El cine mexicano —el realizado por los sobrevivientes, y algunos tránsfugas, de una industria completamente destruida hace más de tres décadas—, ha demostrado olfato comercial en los últimos años. El cine de género ha regresado, en forma discreta casi siempre, a la cartelera comercial, ese escenario idealizado como valedor único del éxito o el fracaso de una película.

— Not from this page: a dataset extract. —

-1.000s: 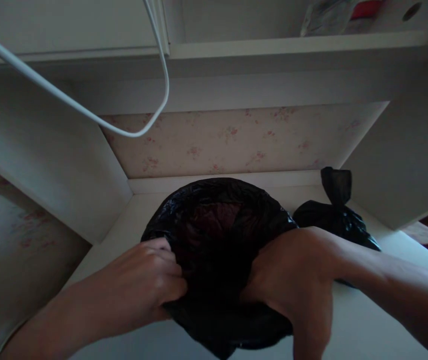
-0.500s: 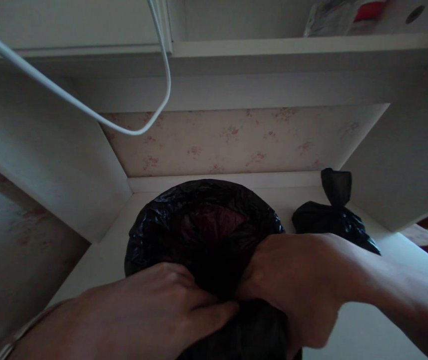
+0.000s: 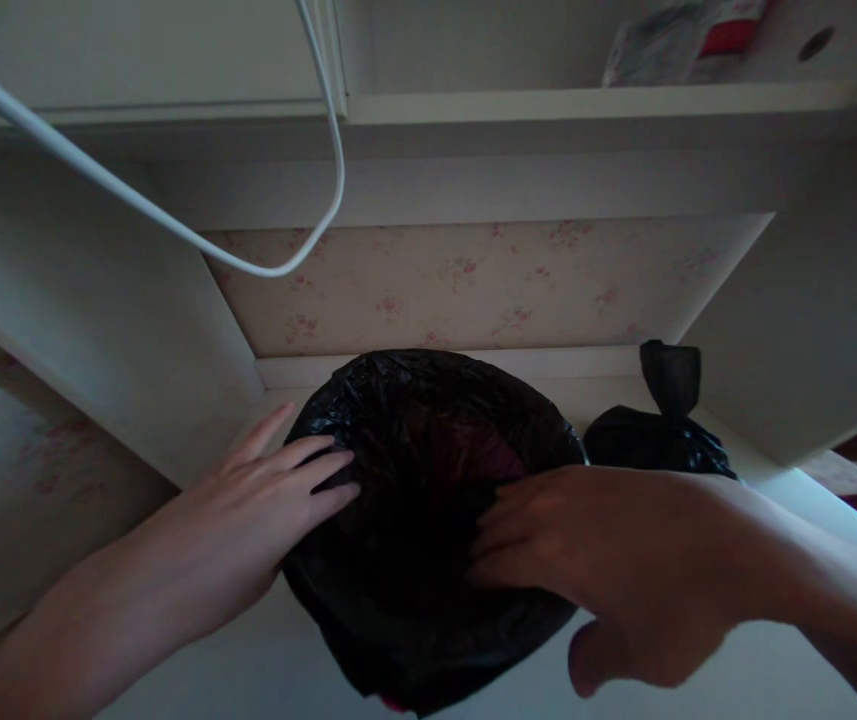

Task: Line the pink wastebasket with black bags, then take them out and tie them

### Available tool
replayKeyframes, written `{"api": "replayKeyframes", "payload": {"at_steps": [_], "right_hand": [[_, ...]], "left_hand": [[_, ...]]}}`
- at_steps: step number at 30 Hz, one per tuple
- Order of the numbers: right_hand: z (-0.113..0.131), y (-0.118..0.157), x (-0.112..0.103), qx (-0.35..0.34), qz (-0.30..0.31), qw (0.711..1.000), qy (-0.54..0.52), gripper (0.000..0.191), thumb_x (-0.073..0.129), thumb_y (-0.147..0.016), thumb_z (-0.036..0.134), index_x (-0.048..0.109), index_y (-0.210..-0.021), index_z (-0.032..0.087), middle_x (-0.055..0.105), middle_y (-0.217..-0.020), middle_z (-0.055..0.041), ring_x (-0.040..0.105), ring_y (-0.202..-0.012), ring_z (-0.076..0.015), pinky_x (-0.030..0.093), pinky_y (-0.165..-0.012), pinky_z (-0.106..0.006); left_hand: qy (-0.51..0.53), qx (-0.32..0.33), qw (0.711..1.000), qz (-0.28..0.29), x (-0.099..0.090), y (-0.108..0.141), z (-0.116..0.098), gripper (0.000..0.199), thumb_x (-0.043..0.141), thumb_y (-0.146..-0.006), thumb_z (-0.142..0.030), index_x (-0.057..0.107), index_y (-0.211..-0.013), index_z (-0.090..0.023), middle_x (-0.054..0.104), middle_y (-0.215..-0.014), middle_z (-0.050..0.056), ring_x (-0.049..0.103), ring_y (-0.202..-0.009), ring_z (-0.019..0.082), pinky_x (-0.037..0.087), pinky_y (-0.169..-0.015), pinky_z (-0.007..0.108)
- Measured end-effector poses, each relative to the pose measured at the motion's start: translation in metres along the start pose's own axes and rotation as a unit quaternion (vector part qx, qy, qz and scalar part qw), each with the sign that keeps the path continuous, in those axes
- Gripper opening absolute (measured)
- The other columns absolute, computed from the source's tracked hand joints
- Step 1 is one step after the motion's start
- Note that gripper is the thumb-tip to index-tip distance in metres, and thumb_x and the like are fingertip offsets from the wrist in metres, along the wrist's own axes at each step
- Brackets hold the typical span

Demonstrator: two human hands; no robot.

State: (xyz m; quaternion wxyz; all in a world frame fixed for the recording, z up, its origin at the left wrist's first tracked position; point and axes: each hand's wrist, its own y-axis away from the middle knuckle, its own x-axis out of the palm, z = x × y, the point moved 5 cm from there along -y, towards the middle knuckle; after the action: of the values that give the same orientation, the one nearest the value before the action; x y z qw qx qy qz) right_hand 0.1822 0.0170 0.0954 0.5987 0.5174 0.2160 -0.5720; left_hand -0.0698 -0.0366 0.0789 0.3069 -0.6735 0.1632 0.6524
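Observation:
A bin lined with a black plastic bag [image 3: 428, 630] stands on the white surface, its mouth facing me. Spread fingers of my left hand [image 3: 278, 505] rest over the left part of its rim. On the right side, my right hand [image 3: 585, 550] reaches over the rim with its fingers inside the mouth and its thumb outside. The fingertips are dim against the dark lining, and the bag's inside shows a reddish tint.
A knotted black bag [image 3: 660, 430] sits behind and to the right of the bin. White cable [image 3: 270, 270] hangs at upper left. Above is a shelf [image 3: 585, 103] with packages. White side panels [image 3: 818, 300] flank the surface.
My left hand has moved from the near rim to the left rim, and its fingers have spread. My right thumb has come away from the bag. The near side of the lining now shows more fully.

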Motion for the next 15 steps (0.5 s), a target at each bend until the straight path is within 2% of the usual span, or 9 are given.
{"api": "replayKeyframes", "payload": {"at_steps": [2, 4, 6, 8, 9, 11, 13, 15], "right_hand": [[-0.001, 0.000, -0.001, -0.023, -0.008, 1.000, 0.013, 0.086, 0.093, -0.071, 0.039, 0.061, -0.148, 0.020, 0.061, -0.152, -0.0167, 0.049, -0.147, -0.0366, 0.036, -0.121, -0.049], [-0.006, -0.004, 0.001, -0.011, 0.015, 0.999, 0.028, 0.105, 0.096, -0.065, 0.046, 0.050, -0.157, 0.021, 0.052, -0.159, -0.0213, 0.044, -0.150, -0.0415, 0.034, -0.121, -0.056], [-0.011, -0.011, 0.003, 0.017, 0.064, 0.997, 0.037, 0.109, 0.097, -0.061, 0.048, 0.051, -0.157, 0.021, 0.061, -0.150, -0.0218, 0.058, -0.136, -0.0423, 0.046, -0.110, -0.054], [-0.013, -0.019, 0.007, 0.040, 0.119, 0.992, 0.029, 0.095, 0.096, -0.060, 0.047, 0.063, -0.145, 0.020, 0.077, -0.124, -0.0156, 0.074, -0.108, -0.0357, 0.055, -0.089, -0.043], [-0.013, -0.021, 0.009, 0.050, 0.142, 0.988, 0.020, 0.082, 0.094, -0.061, 0.048, 0.072, -0.135, 0.020, 0.081, -0.108, -0.0111, 0.076, -0.092, -0.0311, 0.055, -0.078, -0.038], [-0.013, -0.025, 0.011, 0.060, 0.177, 0.982, 0.004, 0.059, 0.091, -0.061, 0.050, 0.081, -0.110, 0.019, 0.078, -0.080, -0.0040, 0.071, -0.068, -0.0238, 0.049, -0.063, -0.032], [-0.012, -0.024, 0.011, 0.064, 0.190, 0.980, -0.010, 0.049, 0.089, -0.062, 0.051, 0.083, -0.099, 0.018, 0.075, -0.071, -0.0015, 0.066, -0.058, -0.0207, 0.044, -0.056, -0.030], [-0.012, -0.019, 0.009, 0.063, 0.191, 0.979, -0.021, 0.050, 0.090, -0.063, 0.049, 0.082, -0.101, 0.018, 0.076, -0.074, -0.0026, 0.066, -0.059, -0.0209, 0.043, -0.054, -0.030]], "left_hand": [[0.002, 0.019, 1.000, 0.016, -0.003, 0.004, -0.022, 0.073, 0.063, -0.086, -0.011, 0.051, -0.154, -0.036, 0.064, -0.151, 0.003, 0.057, -0.142, 0.030, 0.016, -0.132, 0.060], [0.039, 0.073, 0.997, 0.005, -0.005, 0.001, -0.058, 0.068, 0.064, -0.093, -0.025, 0.045, -0.157, -0.033, 0.067, -0.147, 0.005, 0.062, -0.137, 0.030, 0.024, -0.131, 0.058], [0.077, 0.102, 0.992, -0.014, -0.003, -0.010, -0.090, 0.054, 0.052, -0.101, -0.019, 0.047, -0.154, -0.029, 0.074, -0.138, 0.004, 0.069, -0.126, 0.025, 0.037, -0.125, 0.048], [0.093, 0.082, 0.992, 0.021, 0.008, -0.026, -0.107, 0.048, 0.052, -0.104, -0.023, 0.049, -0.152, -0.024, 0.078, -0.129, 0.007, 0.076, -0.112, 0.025, 0.056, -0.106, 0.039], [0.096, 0.062, 0.992, 0.046, 0.013, -0.033, -0.109, 0.048, 0.057, -0.103, -0.028, 0.050, -0.150, -0.022, 0.079, -0.124, 0.008, 0.078, -0.103, 0.025, 0.061, -0.093, 0.037], [0.098, 0.022, 0.990, 0.097, 0.021, -0.045, -0.105, 0.046, 0.067, -0.098, -0.032, 0.058, -0.142, -0.021, 0.082, -0.111, 0.008, 0.079, -0.088, 0.026, 0.062, -0.074, 0.034], [0.101, 0.001, 0.986, 0.136, 0.023, -0.049, -0.094, 0.027, 0.068, -0.094, -0.020, 0.068, -0.121, -0.023, 0.081, -0.097, 0.003, 0.078, -0.080, 0.024, 0.060, -0.071, 0.034], [0.106, 0.006, 0.985, 0.139, 0.018, -0.047, -0.081, 0.021, 0.064, -0.089, -0.006, 0.072, -0.096, -0.024, 0.079, -0.084, 0.000, 0.077, -0.077, 0.023, 0.058, -0.072, 0.034]]}}
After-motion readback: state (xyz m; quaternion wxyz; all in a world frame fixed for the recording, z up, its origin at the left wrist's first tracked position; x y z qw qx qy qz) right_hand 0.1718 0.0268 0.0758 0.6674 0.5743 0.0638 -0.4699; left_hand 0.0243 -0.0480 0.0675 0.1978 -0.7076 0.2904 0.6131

Comedias, muchas comedias, cada una más complaciente que el modelo anterior: tramas insólitas e inocuas replicadas en lo básico, de Ladies Night (Gabriela Tagliavini, 2003) a Cásese quien pueda (Marco Polo Constandse, 2013); animaciones: pepena constante de historias probadas que van de Don Gato y su pandilla (Alberto Mar, 2011) a El Santos contra la Tetona Mendoza (Alejandro Lozano y Andrés Couturier, 2012); cine fantástico, del detestable remake Hasta el viento tiene miedo (Gustavo Moheno, 2007) hasta la convincente Km 31 (Rigoberto Castañeda, 2007), pasando por la pequeña joya intimista Halley (Sebastian Hoffman, 2012). Por supuesto, el melodrama gravita, con todo el peso de la nostalgia de los tiempos gloriosos, en azotadas dosis: Fuera del cielo (Javier Fox, 2006), La misma luna (Patricia Riggen, 2007), Amar a morir (Fernando Lebrija, 2009), Flor de fango (Guillermo González Montes, 2011), Chiapas, el corazón del café (Alejandro González Padilla, 2012), y un prolongadísimo etcétera de filmes que van, como los señalados, de lo cándido a lo aberrante. No faltan thrillersDías de gracia (Everardo Gout, 2011), Colosio, el asesinato (Carlos Bolado, 2012)—, biopicsEl fantástico mundo de Juan Orol (Sebastian del Amo, 2012)— e, incluso, comedias rancheras —Oveja negra (Humberto Hinojosa, 2009)— o musicales, como la torpe ¿Qué le dijiste a Dios? (Teresa Suárez, 2013).

Anzuelos para pescar audiencias dispersas e instrumentos para soñar con éxitos masivos, las películas mexicanas de género dan cuenta de la pericia creciente del cine mexicano para “narrar con claridad”, escurridizo principio básico: la habilidad para contar una historia y hacer al espectador cómplice de lo narrado, sin importar lo inverosímil, lo gastado o lo burdo de la representación. Simiente de un cine con futuro una vez que se trascienda la fantasía de “recuperar” las pantallas de las garras de Hollywood.